> **About this task**: Without any images, write the listing below out word for word.
────────────────────────────────────────
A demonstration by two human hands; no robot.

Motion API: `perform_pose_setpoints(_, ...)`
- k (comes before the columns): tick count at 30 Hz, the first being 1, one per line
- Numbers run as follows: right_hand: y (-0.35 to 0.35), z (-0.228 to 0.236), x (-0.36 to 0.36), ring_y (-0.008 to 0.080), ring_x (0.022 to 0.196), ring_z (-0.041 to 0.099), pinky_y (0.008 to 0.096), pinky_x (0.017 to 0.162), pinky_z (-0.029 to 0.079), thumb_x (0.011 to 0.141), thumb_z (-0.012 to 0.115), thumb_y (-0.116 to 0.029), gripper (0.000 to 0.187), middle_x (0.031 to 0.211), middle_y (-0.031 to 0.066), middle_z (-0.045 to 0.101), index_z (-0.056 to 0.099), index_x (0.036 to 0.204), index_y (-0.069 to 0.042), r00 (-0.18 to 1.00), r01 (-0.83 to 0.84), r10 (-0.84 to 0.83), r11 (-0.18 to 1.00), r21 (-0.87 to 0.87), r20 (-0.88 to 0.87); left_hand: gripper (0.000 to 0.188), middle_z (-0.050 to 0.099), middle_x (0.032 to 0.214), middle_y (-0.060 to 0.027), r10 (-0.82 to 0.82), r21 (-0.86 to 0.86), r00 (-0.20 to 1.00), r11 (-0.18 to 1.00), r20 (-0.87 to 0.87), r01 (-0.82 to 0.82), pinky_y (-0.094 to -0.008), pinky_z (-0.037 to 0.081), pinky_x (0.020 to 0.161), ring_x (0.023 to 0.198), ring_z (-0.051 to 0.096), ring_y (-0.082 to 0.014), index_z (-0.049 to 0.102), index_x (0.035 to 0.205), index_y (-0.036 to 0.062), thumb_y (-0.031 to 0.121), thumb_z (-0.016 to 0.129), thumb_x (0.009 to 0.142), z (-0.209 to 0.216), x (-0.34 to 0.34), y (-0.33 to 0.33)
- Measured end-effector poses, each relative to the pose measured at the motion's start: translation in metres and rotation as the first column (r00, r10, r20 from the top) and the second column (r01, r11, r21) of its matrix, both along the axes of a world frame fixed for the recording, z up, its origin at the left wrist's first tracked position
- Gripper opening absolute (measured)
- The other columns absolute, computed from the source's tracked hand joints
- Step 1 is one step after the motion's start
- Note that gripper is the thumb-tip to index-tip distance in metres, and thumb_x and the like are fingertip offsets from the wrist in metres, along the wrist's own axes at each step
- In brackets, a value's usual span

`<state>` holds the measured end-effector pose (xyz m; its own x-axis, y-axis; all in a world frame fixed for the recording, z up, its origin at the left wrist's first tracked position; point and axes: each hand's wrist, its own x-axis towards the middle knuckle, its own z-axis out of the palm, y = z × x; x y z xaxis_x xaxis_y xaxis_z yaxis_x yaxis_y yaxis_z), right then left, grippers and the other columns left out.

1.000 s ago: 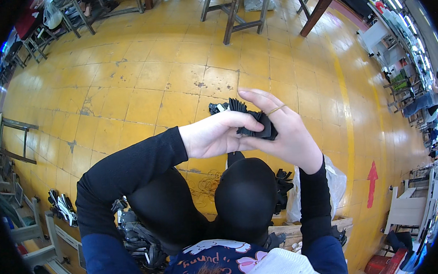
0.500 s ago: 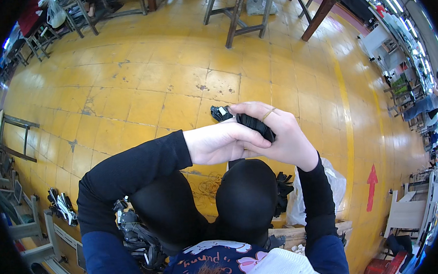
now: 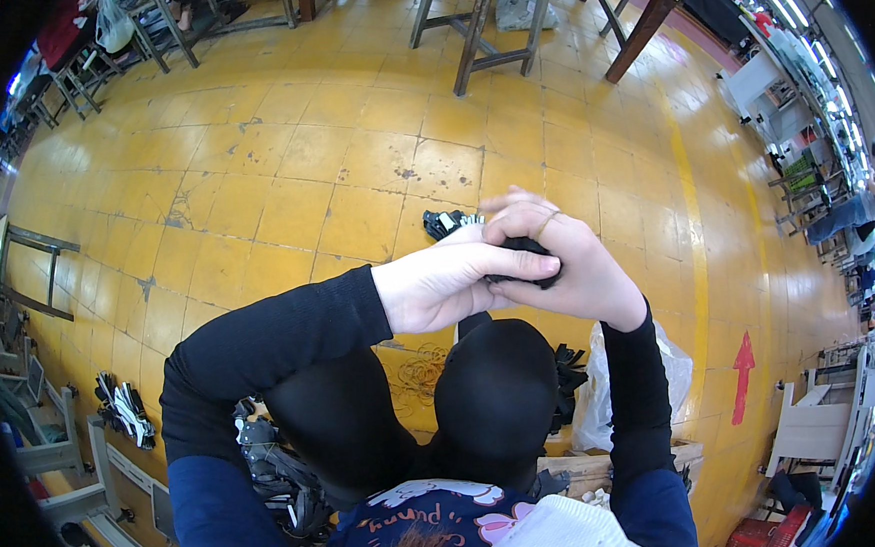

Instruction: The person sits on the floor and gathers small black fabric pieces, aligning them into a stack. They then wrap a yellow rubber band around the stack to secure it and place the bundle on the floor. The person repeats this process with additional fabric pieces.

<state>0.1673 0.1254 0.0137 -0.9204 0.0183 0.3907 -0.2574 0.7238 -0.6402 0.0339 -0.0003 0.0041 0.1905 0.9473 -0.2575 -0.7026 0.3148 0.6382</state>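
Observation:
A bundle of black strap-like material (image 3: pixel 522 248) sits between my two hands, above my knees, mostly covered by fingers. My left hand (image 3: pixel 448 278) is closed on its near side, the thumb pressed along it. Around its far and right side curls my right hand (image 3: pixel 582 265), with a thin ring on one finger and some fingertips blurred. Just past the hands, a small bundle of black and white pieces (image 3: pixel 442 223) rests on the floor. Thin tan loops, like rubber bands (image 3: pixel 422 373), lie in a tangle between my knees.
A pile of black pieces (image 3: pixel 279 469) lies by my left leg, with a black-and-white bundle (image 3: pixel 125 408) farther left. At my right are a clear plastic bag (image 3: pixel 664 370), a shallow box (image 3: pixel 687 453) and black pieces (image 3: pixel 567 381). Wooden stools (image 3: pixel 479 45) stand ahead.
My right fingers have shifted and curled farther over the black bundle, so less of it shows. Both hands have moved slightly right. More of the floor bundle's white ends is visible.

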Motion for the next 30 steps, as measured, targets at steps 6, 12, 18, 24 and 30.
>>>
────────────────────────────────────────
> **Task output**:
A demonstration by two human hands; no robot.

Motion API: `perform_pose_setpoints(_, ...)`
- k (comes before the columns): tick count at 30 Hz, the first being 1, one per line
- Numbers run as follows: right_hand: y (-0.35 to 0.35), z (-0.228 to 0.236), x (-0.36 to 0.36), ring_y (-0.008 to 0.080), ring_x (0.022 to 0.196), ring_z (-0.041 to 0.099), pinky_y (0.008 to 0.096), pinky_x (0.017 to 0.162), pinky_z (-0.029 to 0.079), thumb_x (0.011 to 0.141), thumb_z (-0.012 to 0.115), thumb_y (-0.116 to 0.029), gripper (0.000 to 0.187), middle_x (0.031 to 0.211), middle_y (-0.031 to 0.066), middle_z (-0.045 to 0.101), index_z (-0.056 to 0.099), index_x (0.036 to 0.204), index_y (-0.069 to 0.042), r00 (-0.18 to 1.00), r01 (-0.83 to 0.84), r10 (-0.84 to 0.83), r11 (-0.18 to 1.00), r21 (-0.87 to 0.87), r20 (-0.88 to 0.87); left_hand: gripper (0.000 to 0.188), middle_z (-0.050 to 0.099), middle_x (0.032 to 0.214), middle_y (-0.060 to 0.027), r10 (-0.82 to 0.82), r21 (-0.86 to 0.86), r00 (-0.20 to 1.00), r11 (-0.18 to 1.00), r20 (-0.87 to 0.87), r01 (-0.82 to 0.82), pinky_y (-0.094 to -0.008), pinky_z (-0.037 to 0.081), pinky_x (0.020 to 0.161), ring_x (0.023 to 0.198), ring_z (-0.051 to 0.096), ring_y (-0.082 to 0.014), index_z (-0.049 to 0.102), index_x (0.035 to 0.205), index_y (-0.036 to 0.062), thumb_y (-0.031 to 0.121), thumb_z (-0.016 to 0.129), thumb_x (0.009 to 0.142), z (-0.209 to 0.216), x (-0.34 to 0.34), y (-0.33 to 0.33)
- Measured end-effector poses, each relative to the pose measured at the motion's start: translation in metres and rotation as the first column (r00, r10, r20 from the top) and the second column (r01, r11, r21) of its matrix, both along the axes of a world frame fixed for the recording, z up, its origin at the left wrist's first tracked position
- Gripper opening absolute (measured)
- The other columns absolute, computed from the source's tracked hand joints
- Step 1 is one step after the motion's start
- Note that gripper is the thumb-tip to index-tip distance in metres, and thumb_x and the like are fingertip offsets from the wrist in metres, along the wrist's own axes at each step
- In brackets, a value's usual span

`<state>` holds the measured end-effector pose (xyz m; its own x-axis, y-axis; all in a world frame fixed for the recording, z up, its origin at the left wrist's first tracked position; point and axes: each hand's wrist, its own x-axis towards the middle knuckle, its own z-axis out of the palm, y = z × x; x y z xaxis_x xaxis_y xaxis_z yaxis_x yaxis_y yaxis_z), right then left, grippers and the other columns left out.

1.000 s ago: 
0.500 s ago: 
now: 

Instruction: The person sits on the floor and gathers small black fabric pieces, aligning them into a stack. They then wrap a yellow rubber band around the stack to secure it and place the bundle on the floor. The person repeats this process with additional fabric pieces.

<state>0.1673 0.1254 0.0137 -0.9204 0.0183 0.3907 -0.2574 0.7238 -0.6402 0.0339 -0.0003 0.0041 0.1905 0.9473 -0.2575 -0.7026 0.3148 0.6382</state>
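Observation:
A bundle of black strap-like material (image 3: pixel 522 248) sits between my two hands, above my knees, mostly covered by fingers. My left hand (image 3: pixel 448 278) is closed on its near side, the thumb pressed along it. Around its far and right side curls my right hand (image 3: pixel 582 265), with a thin ring on one finger and some fingertips blurred. Just past the hands, a small bundle of black and white pieces (image 3: pixel 442 223) rests on the floor. Thin tan loops, like rubber bands (image 3: pixel 422 373), lie in a tangle between my knees.
A pile of black pieces (image 3: pixel 279 469) lies by my left leg, with a black-and-white bundle (image 3: pixel 125 408) farther left. At my right are a clear plastic bag (image 3: pixel 664 370), a shallow box (image 3: pixel 687 453) and black pieces (image 3: pixel 567 381). Wooden stools (image 3: pixel 479 45) stand ahead.
My right fingers have shifted and curled farther over the black bundle, so less of it shows. Both hands have moved slightly right. More of the floor bundle's white ends is visible.
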
Motion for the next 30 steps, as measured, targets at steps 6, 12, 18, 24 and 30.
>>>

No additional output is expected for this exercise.